Intelligent Multimodal Augmented Video Motion Retrieval System

Video is increasingly gaining importance as medium to capture and disseminate information. This is not only the case for personal use but also –and most importantly– for professional and educational applications. With the enormous growth of video collections, effective yet efficient content-based retrieval of (parts of) videos is becoming more and more essential. Conventionally, video retrieval relies on metadata such as manual annotations, or inherent features extracted from the video. However, the most decisive information that distinguishes video content from static content, the movement of individual objects across subsequent frames, so far is largely ignored. This is particularly the case for so-called augmented video where additional spatio-temporal data on the movement of objects (e.g., captured by dedicated sensors systems) is available in addition to the actual video content.

The iMotion project will develop and evaluate innovative multi-modal user interfaces for interacting with augmented videos. Starting with an extension of existing query paradigms (keyword search in manual annotations), image search (query by example in key frames), iMotion will consider novel sketch- and speech-based user interfaces. In particular, novel types of motion queries will be supported where users can specify motion paths of objects, via sketches, gestures, natural language interfaces, or combinations thereof. Several types of user interfaces (voice, tablets, multi-touch tables, interactive paper) will be supported and seamlessly combined so as to smoothly migrate a session from one type of user interface to another during the process of specifying and refining a query. This will be based on novel approaches to representation learning and the extraction of high-level motion descriptors from augmented videos, based on a motion ontology.
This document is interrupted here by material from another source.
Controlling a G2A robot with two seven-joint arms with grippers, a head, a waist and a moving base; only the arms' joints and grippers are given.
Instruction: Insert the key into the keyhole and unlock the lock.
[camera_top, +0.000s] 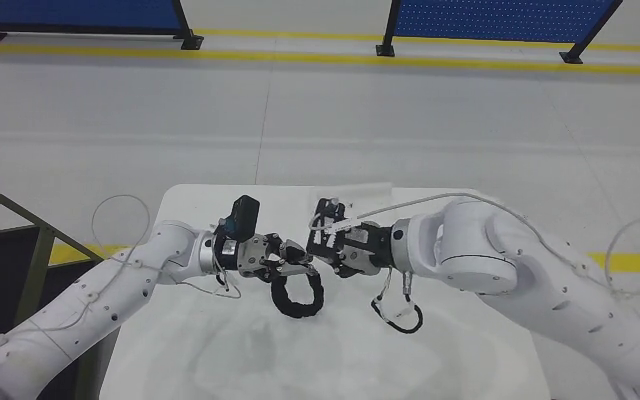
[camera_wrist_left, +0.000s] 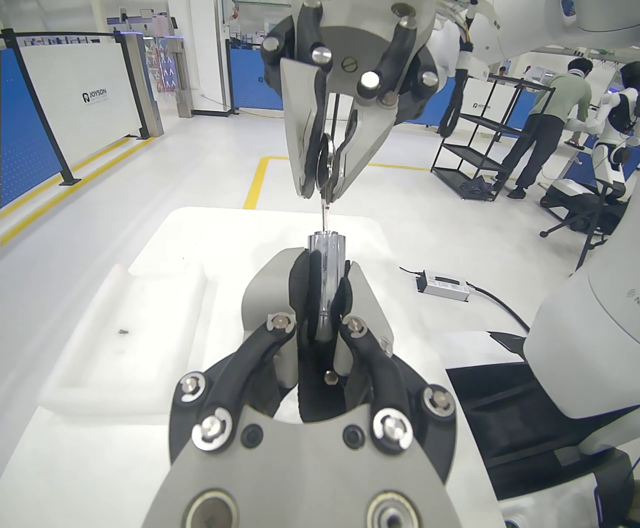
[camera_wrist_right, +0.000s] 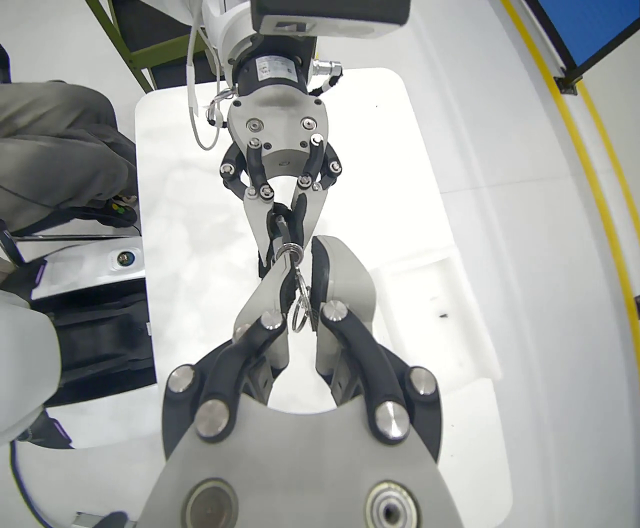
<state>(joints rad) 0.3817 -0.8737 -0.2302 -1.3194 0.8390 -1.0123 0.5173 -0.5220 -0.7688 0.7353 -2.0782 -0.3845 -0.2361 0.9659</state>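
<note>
Chrome lock (camera_wrist_left: 326, 280) is clamped endwise in the left claw (camera_wrist_left: 324, 267), with both pads shut on its barrel. The keyhole end faces the right claw (camera_wrist_left: 321, 192). The lock is held in the air above the middle of the tabletop (camera_top: 460, 360), and a black loop (camera_top: 297, 296) hangs from it toward the near side. The right claw is closed narrow on the head of the key (camera_wrist_left: 325, 214). The key ring (camera_wrist_right: 299, 306) dangles between its fingers.

Position: the left claw comes in from the left and the right claw from the right, tips nearly meeting. The key blade lines up with the barrel axis. Its tip is at the keyhole face, touching or just entered; depth is not readable. A short bare length of blade shows between the claw tips and the lock.

Step in hand (judgement): insertion, at or just past the mouth. The turn is not yet done, and the loop looks closed.

Next move calls for:
- A straight push along the barrel axis with no sideways drift, while the left claw holds firm against it.
- Once the key is seated, a twist of the right wrist about the blade axis, gripping the flat head tightly enough that it doesn't slip.

Risk: a slight tilt could jam the blade at the mouth.
</note>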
In addition, iMotion will develop novel index structures that jointly support traditional video features and the additional motion metadata.

A major contribution will be the quantitative and qualitative evaluation and user studies of the intelligent multi-modal interfaces and query paradigms developed in two concrete use cases – sample applications from which the project will select include, but are not limited to, augmented sports videos where users search on the basis of trajectories of player or ball movements, educational videos from the natural sciences where users search for animal movements inside a horde or a swarm, or sketch-based searches for currents in the sea captured by sensors integrated into buys.
The iMotion consortium will openly publish the augmented video collections and the motion metadata created in the course of the project’s evaluation activities.